Dampak Perubahan Iklim Terhadap Lautan
Ketika para ilmuwan berkata bahwa Bumi semakin menghangat, biasanya mereka merujuk pada meningkatnya temperatur udara. Hal ini cukup beralasan, karena temperatur yang kian menghangat mempengaruhi manusia secara langsung sehingga kita dapat merasakan perubahan yang dimaksud oleh para ilmuwan.
Kevin Trenberth dan John Fasullo, ahli ilmu cuaca di National Center for Atmospheric Research di Boulder, Colorado, mempublikasikan tulisan di Nature yang menyatakan bahwa sebagian kelebihan panas yang terperangkap oleh emisi gas rumah kaca telah menghilang—dan mungkin tersembunyi di lautan.
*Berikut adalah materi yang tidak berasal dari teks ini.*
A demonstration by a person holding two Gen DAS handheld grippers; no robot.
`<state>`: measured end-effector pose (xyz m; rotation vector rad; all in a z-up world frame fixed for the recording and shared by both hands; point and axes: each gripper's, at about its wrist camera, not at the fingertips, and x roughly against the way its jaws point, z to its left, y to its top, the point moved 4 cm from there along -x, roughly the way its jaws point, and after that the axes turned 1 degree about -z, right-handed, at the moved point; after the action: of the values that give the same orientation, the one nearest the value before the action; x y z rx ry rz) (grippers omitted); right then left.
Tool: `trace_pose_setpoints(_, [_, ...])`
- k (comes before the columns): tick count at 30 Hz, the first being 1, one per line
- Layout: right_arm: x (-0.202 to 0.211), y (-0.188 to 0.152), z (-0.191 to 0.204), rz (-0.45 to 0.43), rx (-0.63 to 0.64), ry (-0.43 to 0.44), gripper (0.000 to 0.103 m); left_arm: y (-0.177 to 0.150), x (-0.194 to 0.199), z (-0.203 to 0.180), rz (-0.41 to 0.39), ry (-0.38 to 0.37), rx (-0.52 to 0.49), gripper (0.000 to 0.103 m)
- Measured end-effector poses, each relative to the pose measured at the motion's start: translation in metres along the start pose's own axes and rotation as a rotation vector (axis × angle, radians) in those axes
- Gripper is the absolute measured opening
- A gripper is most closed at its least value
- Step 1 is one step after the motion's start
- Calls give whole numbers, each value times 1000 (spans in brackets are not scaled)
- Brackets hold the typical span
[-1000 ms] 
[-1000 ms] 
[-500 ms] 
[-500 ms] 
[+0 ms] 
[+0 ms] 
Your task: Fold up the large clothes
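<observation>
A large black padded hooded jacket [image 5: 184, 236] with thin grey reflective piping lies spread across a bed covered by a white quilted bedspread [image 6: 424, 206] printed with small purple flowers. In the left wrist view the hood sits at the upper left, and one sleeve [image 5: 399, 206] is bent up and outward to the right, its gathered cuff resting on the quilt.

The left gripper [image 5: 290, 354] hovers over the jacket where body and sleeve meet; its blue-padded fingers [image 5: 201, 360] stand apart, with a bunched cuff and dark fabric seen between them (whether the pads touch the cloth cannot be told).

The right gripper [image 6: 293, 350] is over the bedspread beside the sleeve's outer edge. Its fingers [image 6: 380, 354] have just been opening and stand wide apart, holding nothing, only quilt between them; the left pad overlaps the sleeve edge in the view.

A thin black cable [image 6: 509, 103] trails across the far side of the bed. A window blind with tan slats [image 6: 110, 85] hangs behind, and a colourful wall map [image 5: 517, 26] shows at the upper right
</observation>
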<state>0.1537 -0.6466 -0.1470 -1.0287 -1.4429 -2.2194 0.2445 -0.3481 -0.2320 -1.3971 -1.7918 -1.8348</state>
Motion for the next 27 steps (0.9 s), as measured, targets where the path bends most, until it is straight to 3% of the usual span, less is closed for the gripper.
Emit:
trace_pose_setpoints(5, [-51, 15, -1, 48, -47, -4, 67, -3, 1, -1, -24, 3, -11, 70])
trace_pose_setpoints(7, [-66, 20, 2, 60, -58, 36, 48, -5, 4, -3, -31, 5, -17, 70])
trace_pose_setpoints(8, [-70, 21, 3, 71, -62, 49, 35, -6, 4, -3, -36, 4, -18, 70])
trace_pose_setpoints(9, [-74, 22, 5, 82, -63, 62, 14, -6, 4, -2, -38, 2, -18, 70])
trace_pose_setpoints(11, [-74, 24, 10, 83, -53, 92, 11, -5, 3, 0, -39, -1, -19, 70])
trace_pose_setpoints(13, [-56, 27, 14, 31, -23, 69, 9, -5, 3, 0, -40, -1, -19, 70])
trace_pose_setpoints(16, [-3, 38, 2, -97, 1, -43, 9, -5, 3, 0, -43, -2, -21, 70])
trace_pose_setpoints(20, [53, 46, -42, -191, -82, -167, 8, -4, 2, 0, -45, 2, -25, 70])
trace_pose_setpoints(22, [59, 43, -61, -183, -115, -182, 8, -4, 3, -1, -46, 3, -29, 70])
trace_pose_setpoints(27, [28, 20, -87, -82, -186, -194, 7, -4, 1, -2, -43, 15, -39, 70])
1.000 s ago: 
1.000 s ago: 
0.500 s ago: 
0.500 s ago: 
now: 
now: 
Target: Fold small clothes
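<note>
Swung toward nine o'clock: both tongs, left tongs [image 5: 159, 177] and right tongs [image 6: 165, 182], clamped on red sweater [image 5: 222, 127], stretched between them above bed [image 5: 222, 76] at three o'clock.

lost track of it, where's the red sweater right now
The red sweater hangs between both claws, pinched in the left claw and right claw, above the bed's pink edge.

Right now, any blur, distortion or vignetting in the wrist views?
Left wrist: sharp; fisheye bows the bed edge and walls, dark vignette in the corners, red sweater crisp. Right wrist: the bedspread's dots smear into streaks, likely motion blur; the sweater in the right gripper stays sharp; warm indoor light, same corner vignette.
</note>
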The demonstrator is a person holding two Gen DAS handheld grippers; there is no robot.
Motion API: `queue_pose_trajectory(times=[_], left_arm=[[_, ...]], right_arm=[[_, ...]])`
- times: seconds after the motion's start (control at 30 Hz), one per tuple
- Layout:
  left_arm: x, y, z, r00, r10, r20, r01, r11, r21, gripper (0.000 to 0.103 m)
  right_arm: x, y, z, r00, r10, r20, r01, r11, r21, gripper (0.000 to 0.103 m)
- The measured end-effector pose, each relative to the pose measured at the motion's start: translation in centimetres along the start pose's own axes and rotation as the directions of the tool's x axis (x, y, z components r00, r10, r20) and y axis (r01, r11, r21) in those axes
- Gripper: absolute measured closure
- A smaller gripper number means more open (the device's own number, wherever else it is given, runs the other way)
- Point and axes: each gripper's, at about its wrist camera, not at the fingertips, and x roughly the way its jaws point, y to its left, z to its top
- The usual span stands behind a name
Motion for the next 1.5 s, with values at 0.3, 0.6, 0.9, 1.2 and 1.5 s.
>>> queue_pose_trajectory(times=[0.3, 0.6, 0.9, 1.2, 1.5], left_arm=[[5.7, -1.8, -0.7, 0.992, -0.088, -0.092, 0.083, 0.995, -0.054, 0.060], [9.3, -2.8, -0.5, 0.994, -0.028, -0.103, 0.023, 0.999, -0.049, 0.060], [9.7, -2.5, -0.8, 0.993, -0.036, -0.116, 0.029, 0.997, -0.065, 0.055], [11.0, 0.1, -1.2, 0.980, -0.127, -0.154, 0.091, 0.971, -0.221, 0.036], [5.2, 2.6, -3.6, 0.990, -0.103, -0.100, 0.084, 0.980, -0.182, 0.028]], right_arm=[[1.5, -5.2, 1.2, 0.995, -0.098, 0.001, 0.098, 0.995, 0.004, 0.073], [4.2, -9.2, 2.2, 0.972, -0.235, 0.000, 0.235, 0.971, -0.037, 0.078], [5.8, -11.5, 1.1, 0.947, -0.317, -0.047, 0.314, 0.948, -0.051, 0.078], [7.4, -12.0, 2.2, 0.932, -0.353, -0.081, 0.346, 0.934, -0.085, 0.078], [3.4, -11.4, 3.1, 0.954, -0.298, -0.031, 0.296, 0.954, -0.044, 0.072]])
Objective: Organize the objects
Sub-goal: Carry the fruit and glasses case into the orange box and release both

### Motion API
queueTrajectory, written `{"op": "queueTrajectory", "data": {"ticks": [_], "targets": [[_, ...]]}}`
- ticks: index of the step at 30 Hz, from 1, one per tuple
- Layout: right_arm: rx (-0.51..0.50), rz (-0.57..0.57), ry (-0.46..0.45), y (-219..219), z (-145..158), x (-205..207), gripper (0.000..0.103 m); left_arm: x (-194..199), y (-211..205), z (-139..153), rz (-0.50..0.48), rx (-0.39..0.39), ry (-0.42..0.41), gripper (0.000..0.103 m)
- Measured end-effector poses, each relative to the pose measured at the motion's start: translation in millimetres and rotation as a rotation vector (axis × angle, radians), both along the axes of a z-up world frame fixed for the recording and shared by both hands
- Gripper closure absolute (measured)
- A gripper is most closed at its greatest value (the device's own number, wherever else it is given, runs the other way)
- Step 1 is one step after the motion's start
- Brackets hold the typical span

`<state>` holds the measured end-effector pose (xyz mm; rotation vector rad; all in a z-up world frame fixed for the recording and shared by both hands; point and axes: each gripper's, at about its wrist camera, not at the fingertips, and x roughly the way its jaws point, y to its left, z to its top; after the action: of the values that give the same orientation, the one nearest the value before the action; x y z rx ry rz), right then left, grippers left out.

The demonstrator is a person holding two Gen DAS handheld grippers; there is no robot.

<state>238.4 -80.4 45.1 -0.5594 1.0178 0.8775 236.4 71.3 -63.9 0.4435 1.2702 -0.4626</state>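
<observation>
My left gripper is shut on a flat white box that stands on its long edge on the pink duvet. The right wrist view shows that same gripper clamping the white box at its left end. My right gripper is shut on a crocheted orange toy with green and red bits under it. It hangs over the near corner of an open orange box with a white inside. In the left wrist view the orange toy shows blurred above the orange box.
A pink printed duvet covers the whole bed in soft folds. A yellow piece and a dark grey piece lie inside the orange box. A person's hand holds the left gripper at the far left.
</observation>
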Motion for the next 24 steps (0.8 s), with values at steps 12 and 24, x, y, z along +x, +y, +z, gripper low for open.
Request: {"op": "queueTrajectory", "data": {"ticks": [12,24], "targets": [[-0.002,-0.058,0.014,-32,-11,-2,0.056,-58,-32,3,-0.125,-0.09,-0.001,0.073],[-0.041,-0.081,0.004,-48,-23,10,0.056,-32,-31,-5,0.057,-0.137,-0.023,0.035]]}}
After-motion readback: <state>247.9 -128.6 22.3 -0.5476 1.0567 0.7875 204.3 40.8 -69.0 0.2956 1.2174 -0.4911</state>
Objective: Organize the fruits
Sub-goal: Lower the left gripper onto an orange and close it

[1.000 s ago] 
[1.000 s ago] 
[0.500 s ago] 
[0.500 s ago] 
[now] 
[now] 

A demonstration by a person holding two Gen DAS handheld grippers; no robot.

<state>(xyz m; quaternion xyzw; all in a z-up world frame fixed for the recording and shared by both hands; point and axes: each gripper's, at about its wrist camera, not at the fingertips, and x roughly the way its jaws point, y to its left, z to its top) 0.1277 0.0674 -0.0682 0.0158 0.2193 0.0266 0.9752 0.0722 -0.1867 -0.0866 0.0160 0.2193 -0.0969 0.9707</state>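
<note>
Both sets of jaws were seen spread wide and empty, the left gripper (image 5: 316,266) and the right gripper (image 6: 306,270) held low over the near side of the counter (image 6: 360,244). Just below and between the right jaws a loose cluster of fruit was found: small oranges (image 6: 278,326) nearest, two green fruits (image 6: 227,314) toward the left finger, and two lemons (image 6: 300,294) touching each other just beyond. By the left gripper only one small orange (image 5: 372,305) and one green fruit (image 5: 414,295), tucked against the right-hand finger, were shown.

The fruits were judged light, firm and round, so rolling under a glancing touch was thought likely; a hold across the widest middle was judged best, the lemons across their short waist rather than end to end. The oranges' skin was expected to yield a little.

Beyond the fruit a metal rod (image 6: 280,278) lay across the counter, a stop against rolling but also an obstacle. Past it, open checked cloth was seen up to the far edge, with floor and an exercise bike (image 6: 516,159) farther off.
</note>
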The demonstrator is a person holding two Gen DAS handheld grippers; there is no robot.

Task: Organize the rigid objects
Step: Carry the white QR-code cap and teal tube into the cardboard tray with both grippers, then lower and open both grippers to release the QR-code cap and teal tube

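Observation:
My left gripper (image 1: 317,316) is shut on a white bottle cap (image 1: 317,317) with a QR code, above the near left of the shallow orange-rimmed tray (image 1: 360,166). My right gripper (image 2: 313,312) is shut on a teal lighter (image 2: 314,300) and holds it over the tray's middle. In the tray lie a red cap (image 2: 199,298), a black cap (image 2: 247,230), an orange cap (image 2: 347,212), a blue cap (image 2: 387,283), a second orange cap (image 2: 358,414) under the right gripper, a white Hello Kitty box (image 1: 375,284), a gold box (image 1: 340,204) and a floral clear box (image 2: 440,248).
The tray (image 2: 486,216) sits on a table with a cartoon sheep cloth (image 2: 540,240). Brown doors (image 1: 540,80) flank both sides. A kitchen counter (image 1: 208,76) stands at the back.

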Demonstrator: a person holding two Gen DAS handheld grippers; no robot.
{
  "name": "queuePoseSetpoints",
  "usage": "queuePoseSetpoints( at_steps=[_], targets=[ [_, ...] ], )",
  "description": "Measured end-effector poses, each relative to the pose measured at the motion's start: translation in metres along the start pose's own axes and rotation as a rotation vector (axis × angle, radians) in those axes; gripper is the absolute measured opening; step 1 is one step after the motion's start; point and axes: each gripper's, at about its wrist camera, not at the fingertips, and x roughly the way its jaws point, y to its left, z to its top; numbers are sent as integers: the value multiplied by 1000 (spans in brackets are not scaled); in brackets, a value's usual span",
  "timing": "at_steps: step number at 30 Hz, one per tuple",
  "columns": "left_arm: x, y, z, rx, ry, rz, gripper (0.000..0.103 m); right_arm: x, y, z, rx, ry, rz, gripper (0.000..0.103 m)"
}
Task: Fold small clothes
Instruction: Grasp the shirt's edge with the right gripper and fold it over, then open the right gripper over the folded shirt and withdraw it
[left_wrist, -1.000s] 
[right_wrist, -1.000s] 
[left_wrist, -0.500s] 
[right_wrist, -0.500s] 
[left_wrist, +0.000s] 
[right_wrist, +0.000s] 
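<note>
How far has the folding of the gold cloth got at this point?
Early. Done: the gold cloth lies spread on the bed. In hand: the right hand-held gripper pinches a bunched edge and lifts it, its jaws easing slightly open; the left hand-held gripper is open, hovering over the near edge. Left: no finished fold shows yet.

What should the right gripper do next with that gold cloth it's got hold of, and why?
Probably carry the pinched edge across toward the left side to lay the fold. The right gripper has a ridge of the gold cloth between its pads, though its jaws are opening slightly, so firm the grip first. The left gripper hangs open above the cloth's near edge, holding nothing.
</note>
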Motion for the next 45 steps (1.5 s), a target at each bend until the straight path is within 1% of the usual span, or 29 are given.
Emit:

John Lyman, ahli kelautan di University of Hawaii, mengatakan, “Sekitar 80 atau 90 persen dari kelebihan panas yang diserap Bumi, diserap ke dalam lautan.” Lyman dan beberapa rekannya mencoba memahami mengapa panas laut mengalami perubahan selama beberapa dekade terakhir. Penemuan mereka mengungkapkan bahwa lautan telah menghangat sejak tahun 1993 dengan kecepatan yang beriringan dengan meningkatnya emisi gas rumah kaca.
Lautan telah bekerja keras untuk menyerap kelebihan panas, dan sebagian panas tersebut akan ditransferkan kembali ke udara, menghangatkan Bumi bahkan jika kita berhasil menghentikan emisi gas rumah kaca secara masif. Karena itu, sangat penting untuk memahami apa yang sedang terjadi di daratan. Apabila para ilmuwan dapat menyempurnakan penelitian mereka, suhu lautan bisa menjadi indikator kunci untuk memantau perubahan iklim yang berfungsi untuk mencegah terjadinya lebih banyak kerusakan.